Once complete the open footprint map will provide the 'filing cabinet' to enable local physical metadata, unable to be accessed elsewhere, to be collected and collated. Attribute fields are currently being idenitifed and will be tested with the Better Archway Forum. Polygons will be submitted to Open Street Map, as unlike the OML/INSPIRE method, there are no restrictions with the OML/historical mapping on commercial or third party use.
OML/INSPIRE simplified polygons will begin to be used to collect citywide metadata in summer 2016 if a revised version of OML has not yet been released.
Data releases such as OML, LIDAR, and INSPIRE are enabling us to build on and support Open Street Map’s long-term work developing comprehensive open footprint dataset for the UK. However significant amounts of time are now being spent mashing together different open products to try and create the single open dataset we all seek. In doing so, (and as more open products are released) we are likely to produce and release an ever greater number of open footprint datasets which are not interoperable.

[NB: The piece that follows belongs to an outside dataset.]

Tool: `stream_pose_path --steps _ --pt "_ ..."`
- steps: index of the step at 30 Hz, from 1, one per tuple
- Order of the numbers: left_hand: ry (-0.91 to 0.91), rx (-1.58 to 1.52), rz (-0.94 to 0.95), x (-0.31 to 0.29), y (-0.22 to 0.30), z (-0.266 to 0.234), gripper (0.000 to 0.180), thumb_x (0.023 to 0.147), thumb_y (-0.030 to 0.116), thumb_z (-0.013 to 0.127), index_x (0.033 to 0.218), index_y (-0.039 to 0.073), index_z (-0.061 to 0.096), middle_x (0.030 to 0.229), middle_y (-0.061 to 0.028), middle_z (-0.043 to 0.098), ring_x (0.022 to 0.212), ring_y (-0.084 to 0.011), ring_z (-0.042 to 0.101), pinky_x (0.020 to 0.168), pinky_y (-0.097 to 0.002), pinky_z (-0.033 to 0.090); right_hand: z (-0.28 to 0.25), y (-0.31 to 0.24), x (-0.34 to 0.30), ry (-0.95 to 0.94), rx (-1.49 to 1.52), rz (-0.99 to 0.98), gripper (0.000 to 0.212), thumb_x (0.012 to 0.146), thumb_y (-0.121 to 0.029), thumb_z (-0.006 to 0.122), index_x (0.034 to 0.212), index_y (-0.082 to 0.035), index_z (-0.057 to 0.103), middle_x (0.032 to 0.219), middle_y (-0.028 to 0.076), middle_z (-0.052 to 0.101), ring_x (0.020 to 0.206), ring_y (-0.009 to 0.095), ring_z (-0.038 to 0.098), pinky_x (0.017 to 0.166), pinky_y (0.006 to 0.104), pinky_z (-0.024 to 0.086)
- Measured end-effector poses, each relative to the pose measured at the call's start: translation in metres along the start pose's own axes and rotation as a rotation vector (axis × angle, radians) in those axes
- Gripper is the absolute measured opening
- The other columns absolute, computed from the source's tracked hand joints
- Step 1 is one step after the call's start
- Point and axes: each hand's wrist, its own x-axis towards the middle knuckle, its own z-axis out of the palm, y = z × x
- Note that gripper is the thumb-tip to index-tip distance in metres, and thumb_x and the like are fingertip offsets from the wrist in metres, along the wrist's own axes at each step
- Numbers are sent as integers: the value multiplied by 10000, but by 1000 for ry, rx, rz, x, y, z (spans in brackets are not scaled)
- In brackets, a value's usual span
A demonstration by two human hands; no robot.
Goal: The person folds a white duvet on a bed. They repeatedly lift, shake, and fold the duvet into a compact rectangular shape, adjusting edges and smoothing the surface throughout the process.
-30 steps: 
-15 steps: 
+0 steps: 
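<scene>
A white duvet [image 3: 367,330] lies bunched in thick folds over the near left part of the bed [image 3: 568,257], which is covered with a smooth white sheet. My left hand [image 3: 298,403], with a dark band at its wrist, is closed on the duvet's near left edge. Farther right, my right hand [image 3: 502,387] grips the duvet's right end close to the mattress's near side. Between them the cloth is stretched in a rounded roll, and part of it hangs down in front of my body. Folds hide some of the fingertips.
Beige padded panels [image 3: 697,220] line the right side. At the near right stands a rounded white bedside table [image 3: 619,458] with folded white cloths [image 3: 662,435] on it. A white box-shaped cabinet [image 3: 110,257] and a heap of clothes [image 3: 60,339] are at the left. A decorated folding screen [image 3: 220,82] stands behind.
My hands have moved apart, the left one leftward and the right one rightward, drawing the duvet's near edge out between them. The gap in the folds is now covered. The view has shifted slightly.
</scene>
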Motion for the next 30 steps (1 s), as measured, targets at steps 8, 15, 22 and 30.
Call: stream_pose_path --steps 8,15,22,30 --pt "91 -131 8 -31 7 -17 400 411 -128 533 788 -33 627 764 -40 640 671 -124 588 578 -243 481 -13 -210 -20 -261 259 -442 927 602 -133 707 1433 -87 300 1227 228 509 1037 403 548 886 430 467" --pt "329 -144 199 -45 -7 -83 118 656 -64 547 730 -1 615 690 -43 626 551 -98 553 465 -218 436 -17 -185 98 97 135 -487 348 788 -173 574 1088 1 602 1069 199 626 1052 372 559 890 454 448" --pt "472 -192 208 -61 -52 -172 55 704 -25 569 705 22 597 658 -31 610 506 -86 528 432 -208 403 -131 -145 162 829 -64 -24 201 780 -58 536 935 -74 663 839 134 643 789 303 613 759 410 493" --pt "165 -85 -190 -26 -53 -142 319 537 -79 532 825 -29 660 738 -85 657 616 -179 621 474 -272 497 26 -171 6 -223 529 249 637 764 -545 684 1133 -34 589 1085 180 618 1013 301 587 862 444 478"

As well as taking up time that could be put to better use, we are also it seems storing up even greater problems for the future, as large amounts of metadata begin to be collected. As each month goes by without a single standardised open footprint format, time which could be used to merge and analyse data collected from multiple sources (to address sustainable city and other issues) will be wasted, and time needed to transfer data, in the long run, will increase.
OS is currently developing a new suite of APIs designed to give greater access to footprint data. For non-commercial use a number of free transactions are permitted per month. However, as each query has to be run individually for each building footprint, for even small local projects the transaction quota will be rapidly used up.
The OML/INSPIRE method now offers the opportunity to create comprehensive open footprint data, more detailed than OS VectorMap Local. Accuracy will be further increased once footprints are able to be extracted from open LIDAR data.
However what is obviously required is a single, standardised comprehensive, regularly updated, OS open footprint product for the whole of the UK available to, and used by everyone.
OS's OpenMap Local is still a beta version. It could be released with building subdivisions and simplified outlines in a way that does not challenge the precision, quality, or market of its MasterMap product.
This would allow UK metadata collection, visualisation and analysis to proceed immediately. Furthermore, as TfL has shown through its enlightened approach , it would also inevitably unleash a wave of innovation, within multiple sectors, which OS would benefit from through association/accreditation, and through income generation from add-on products.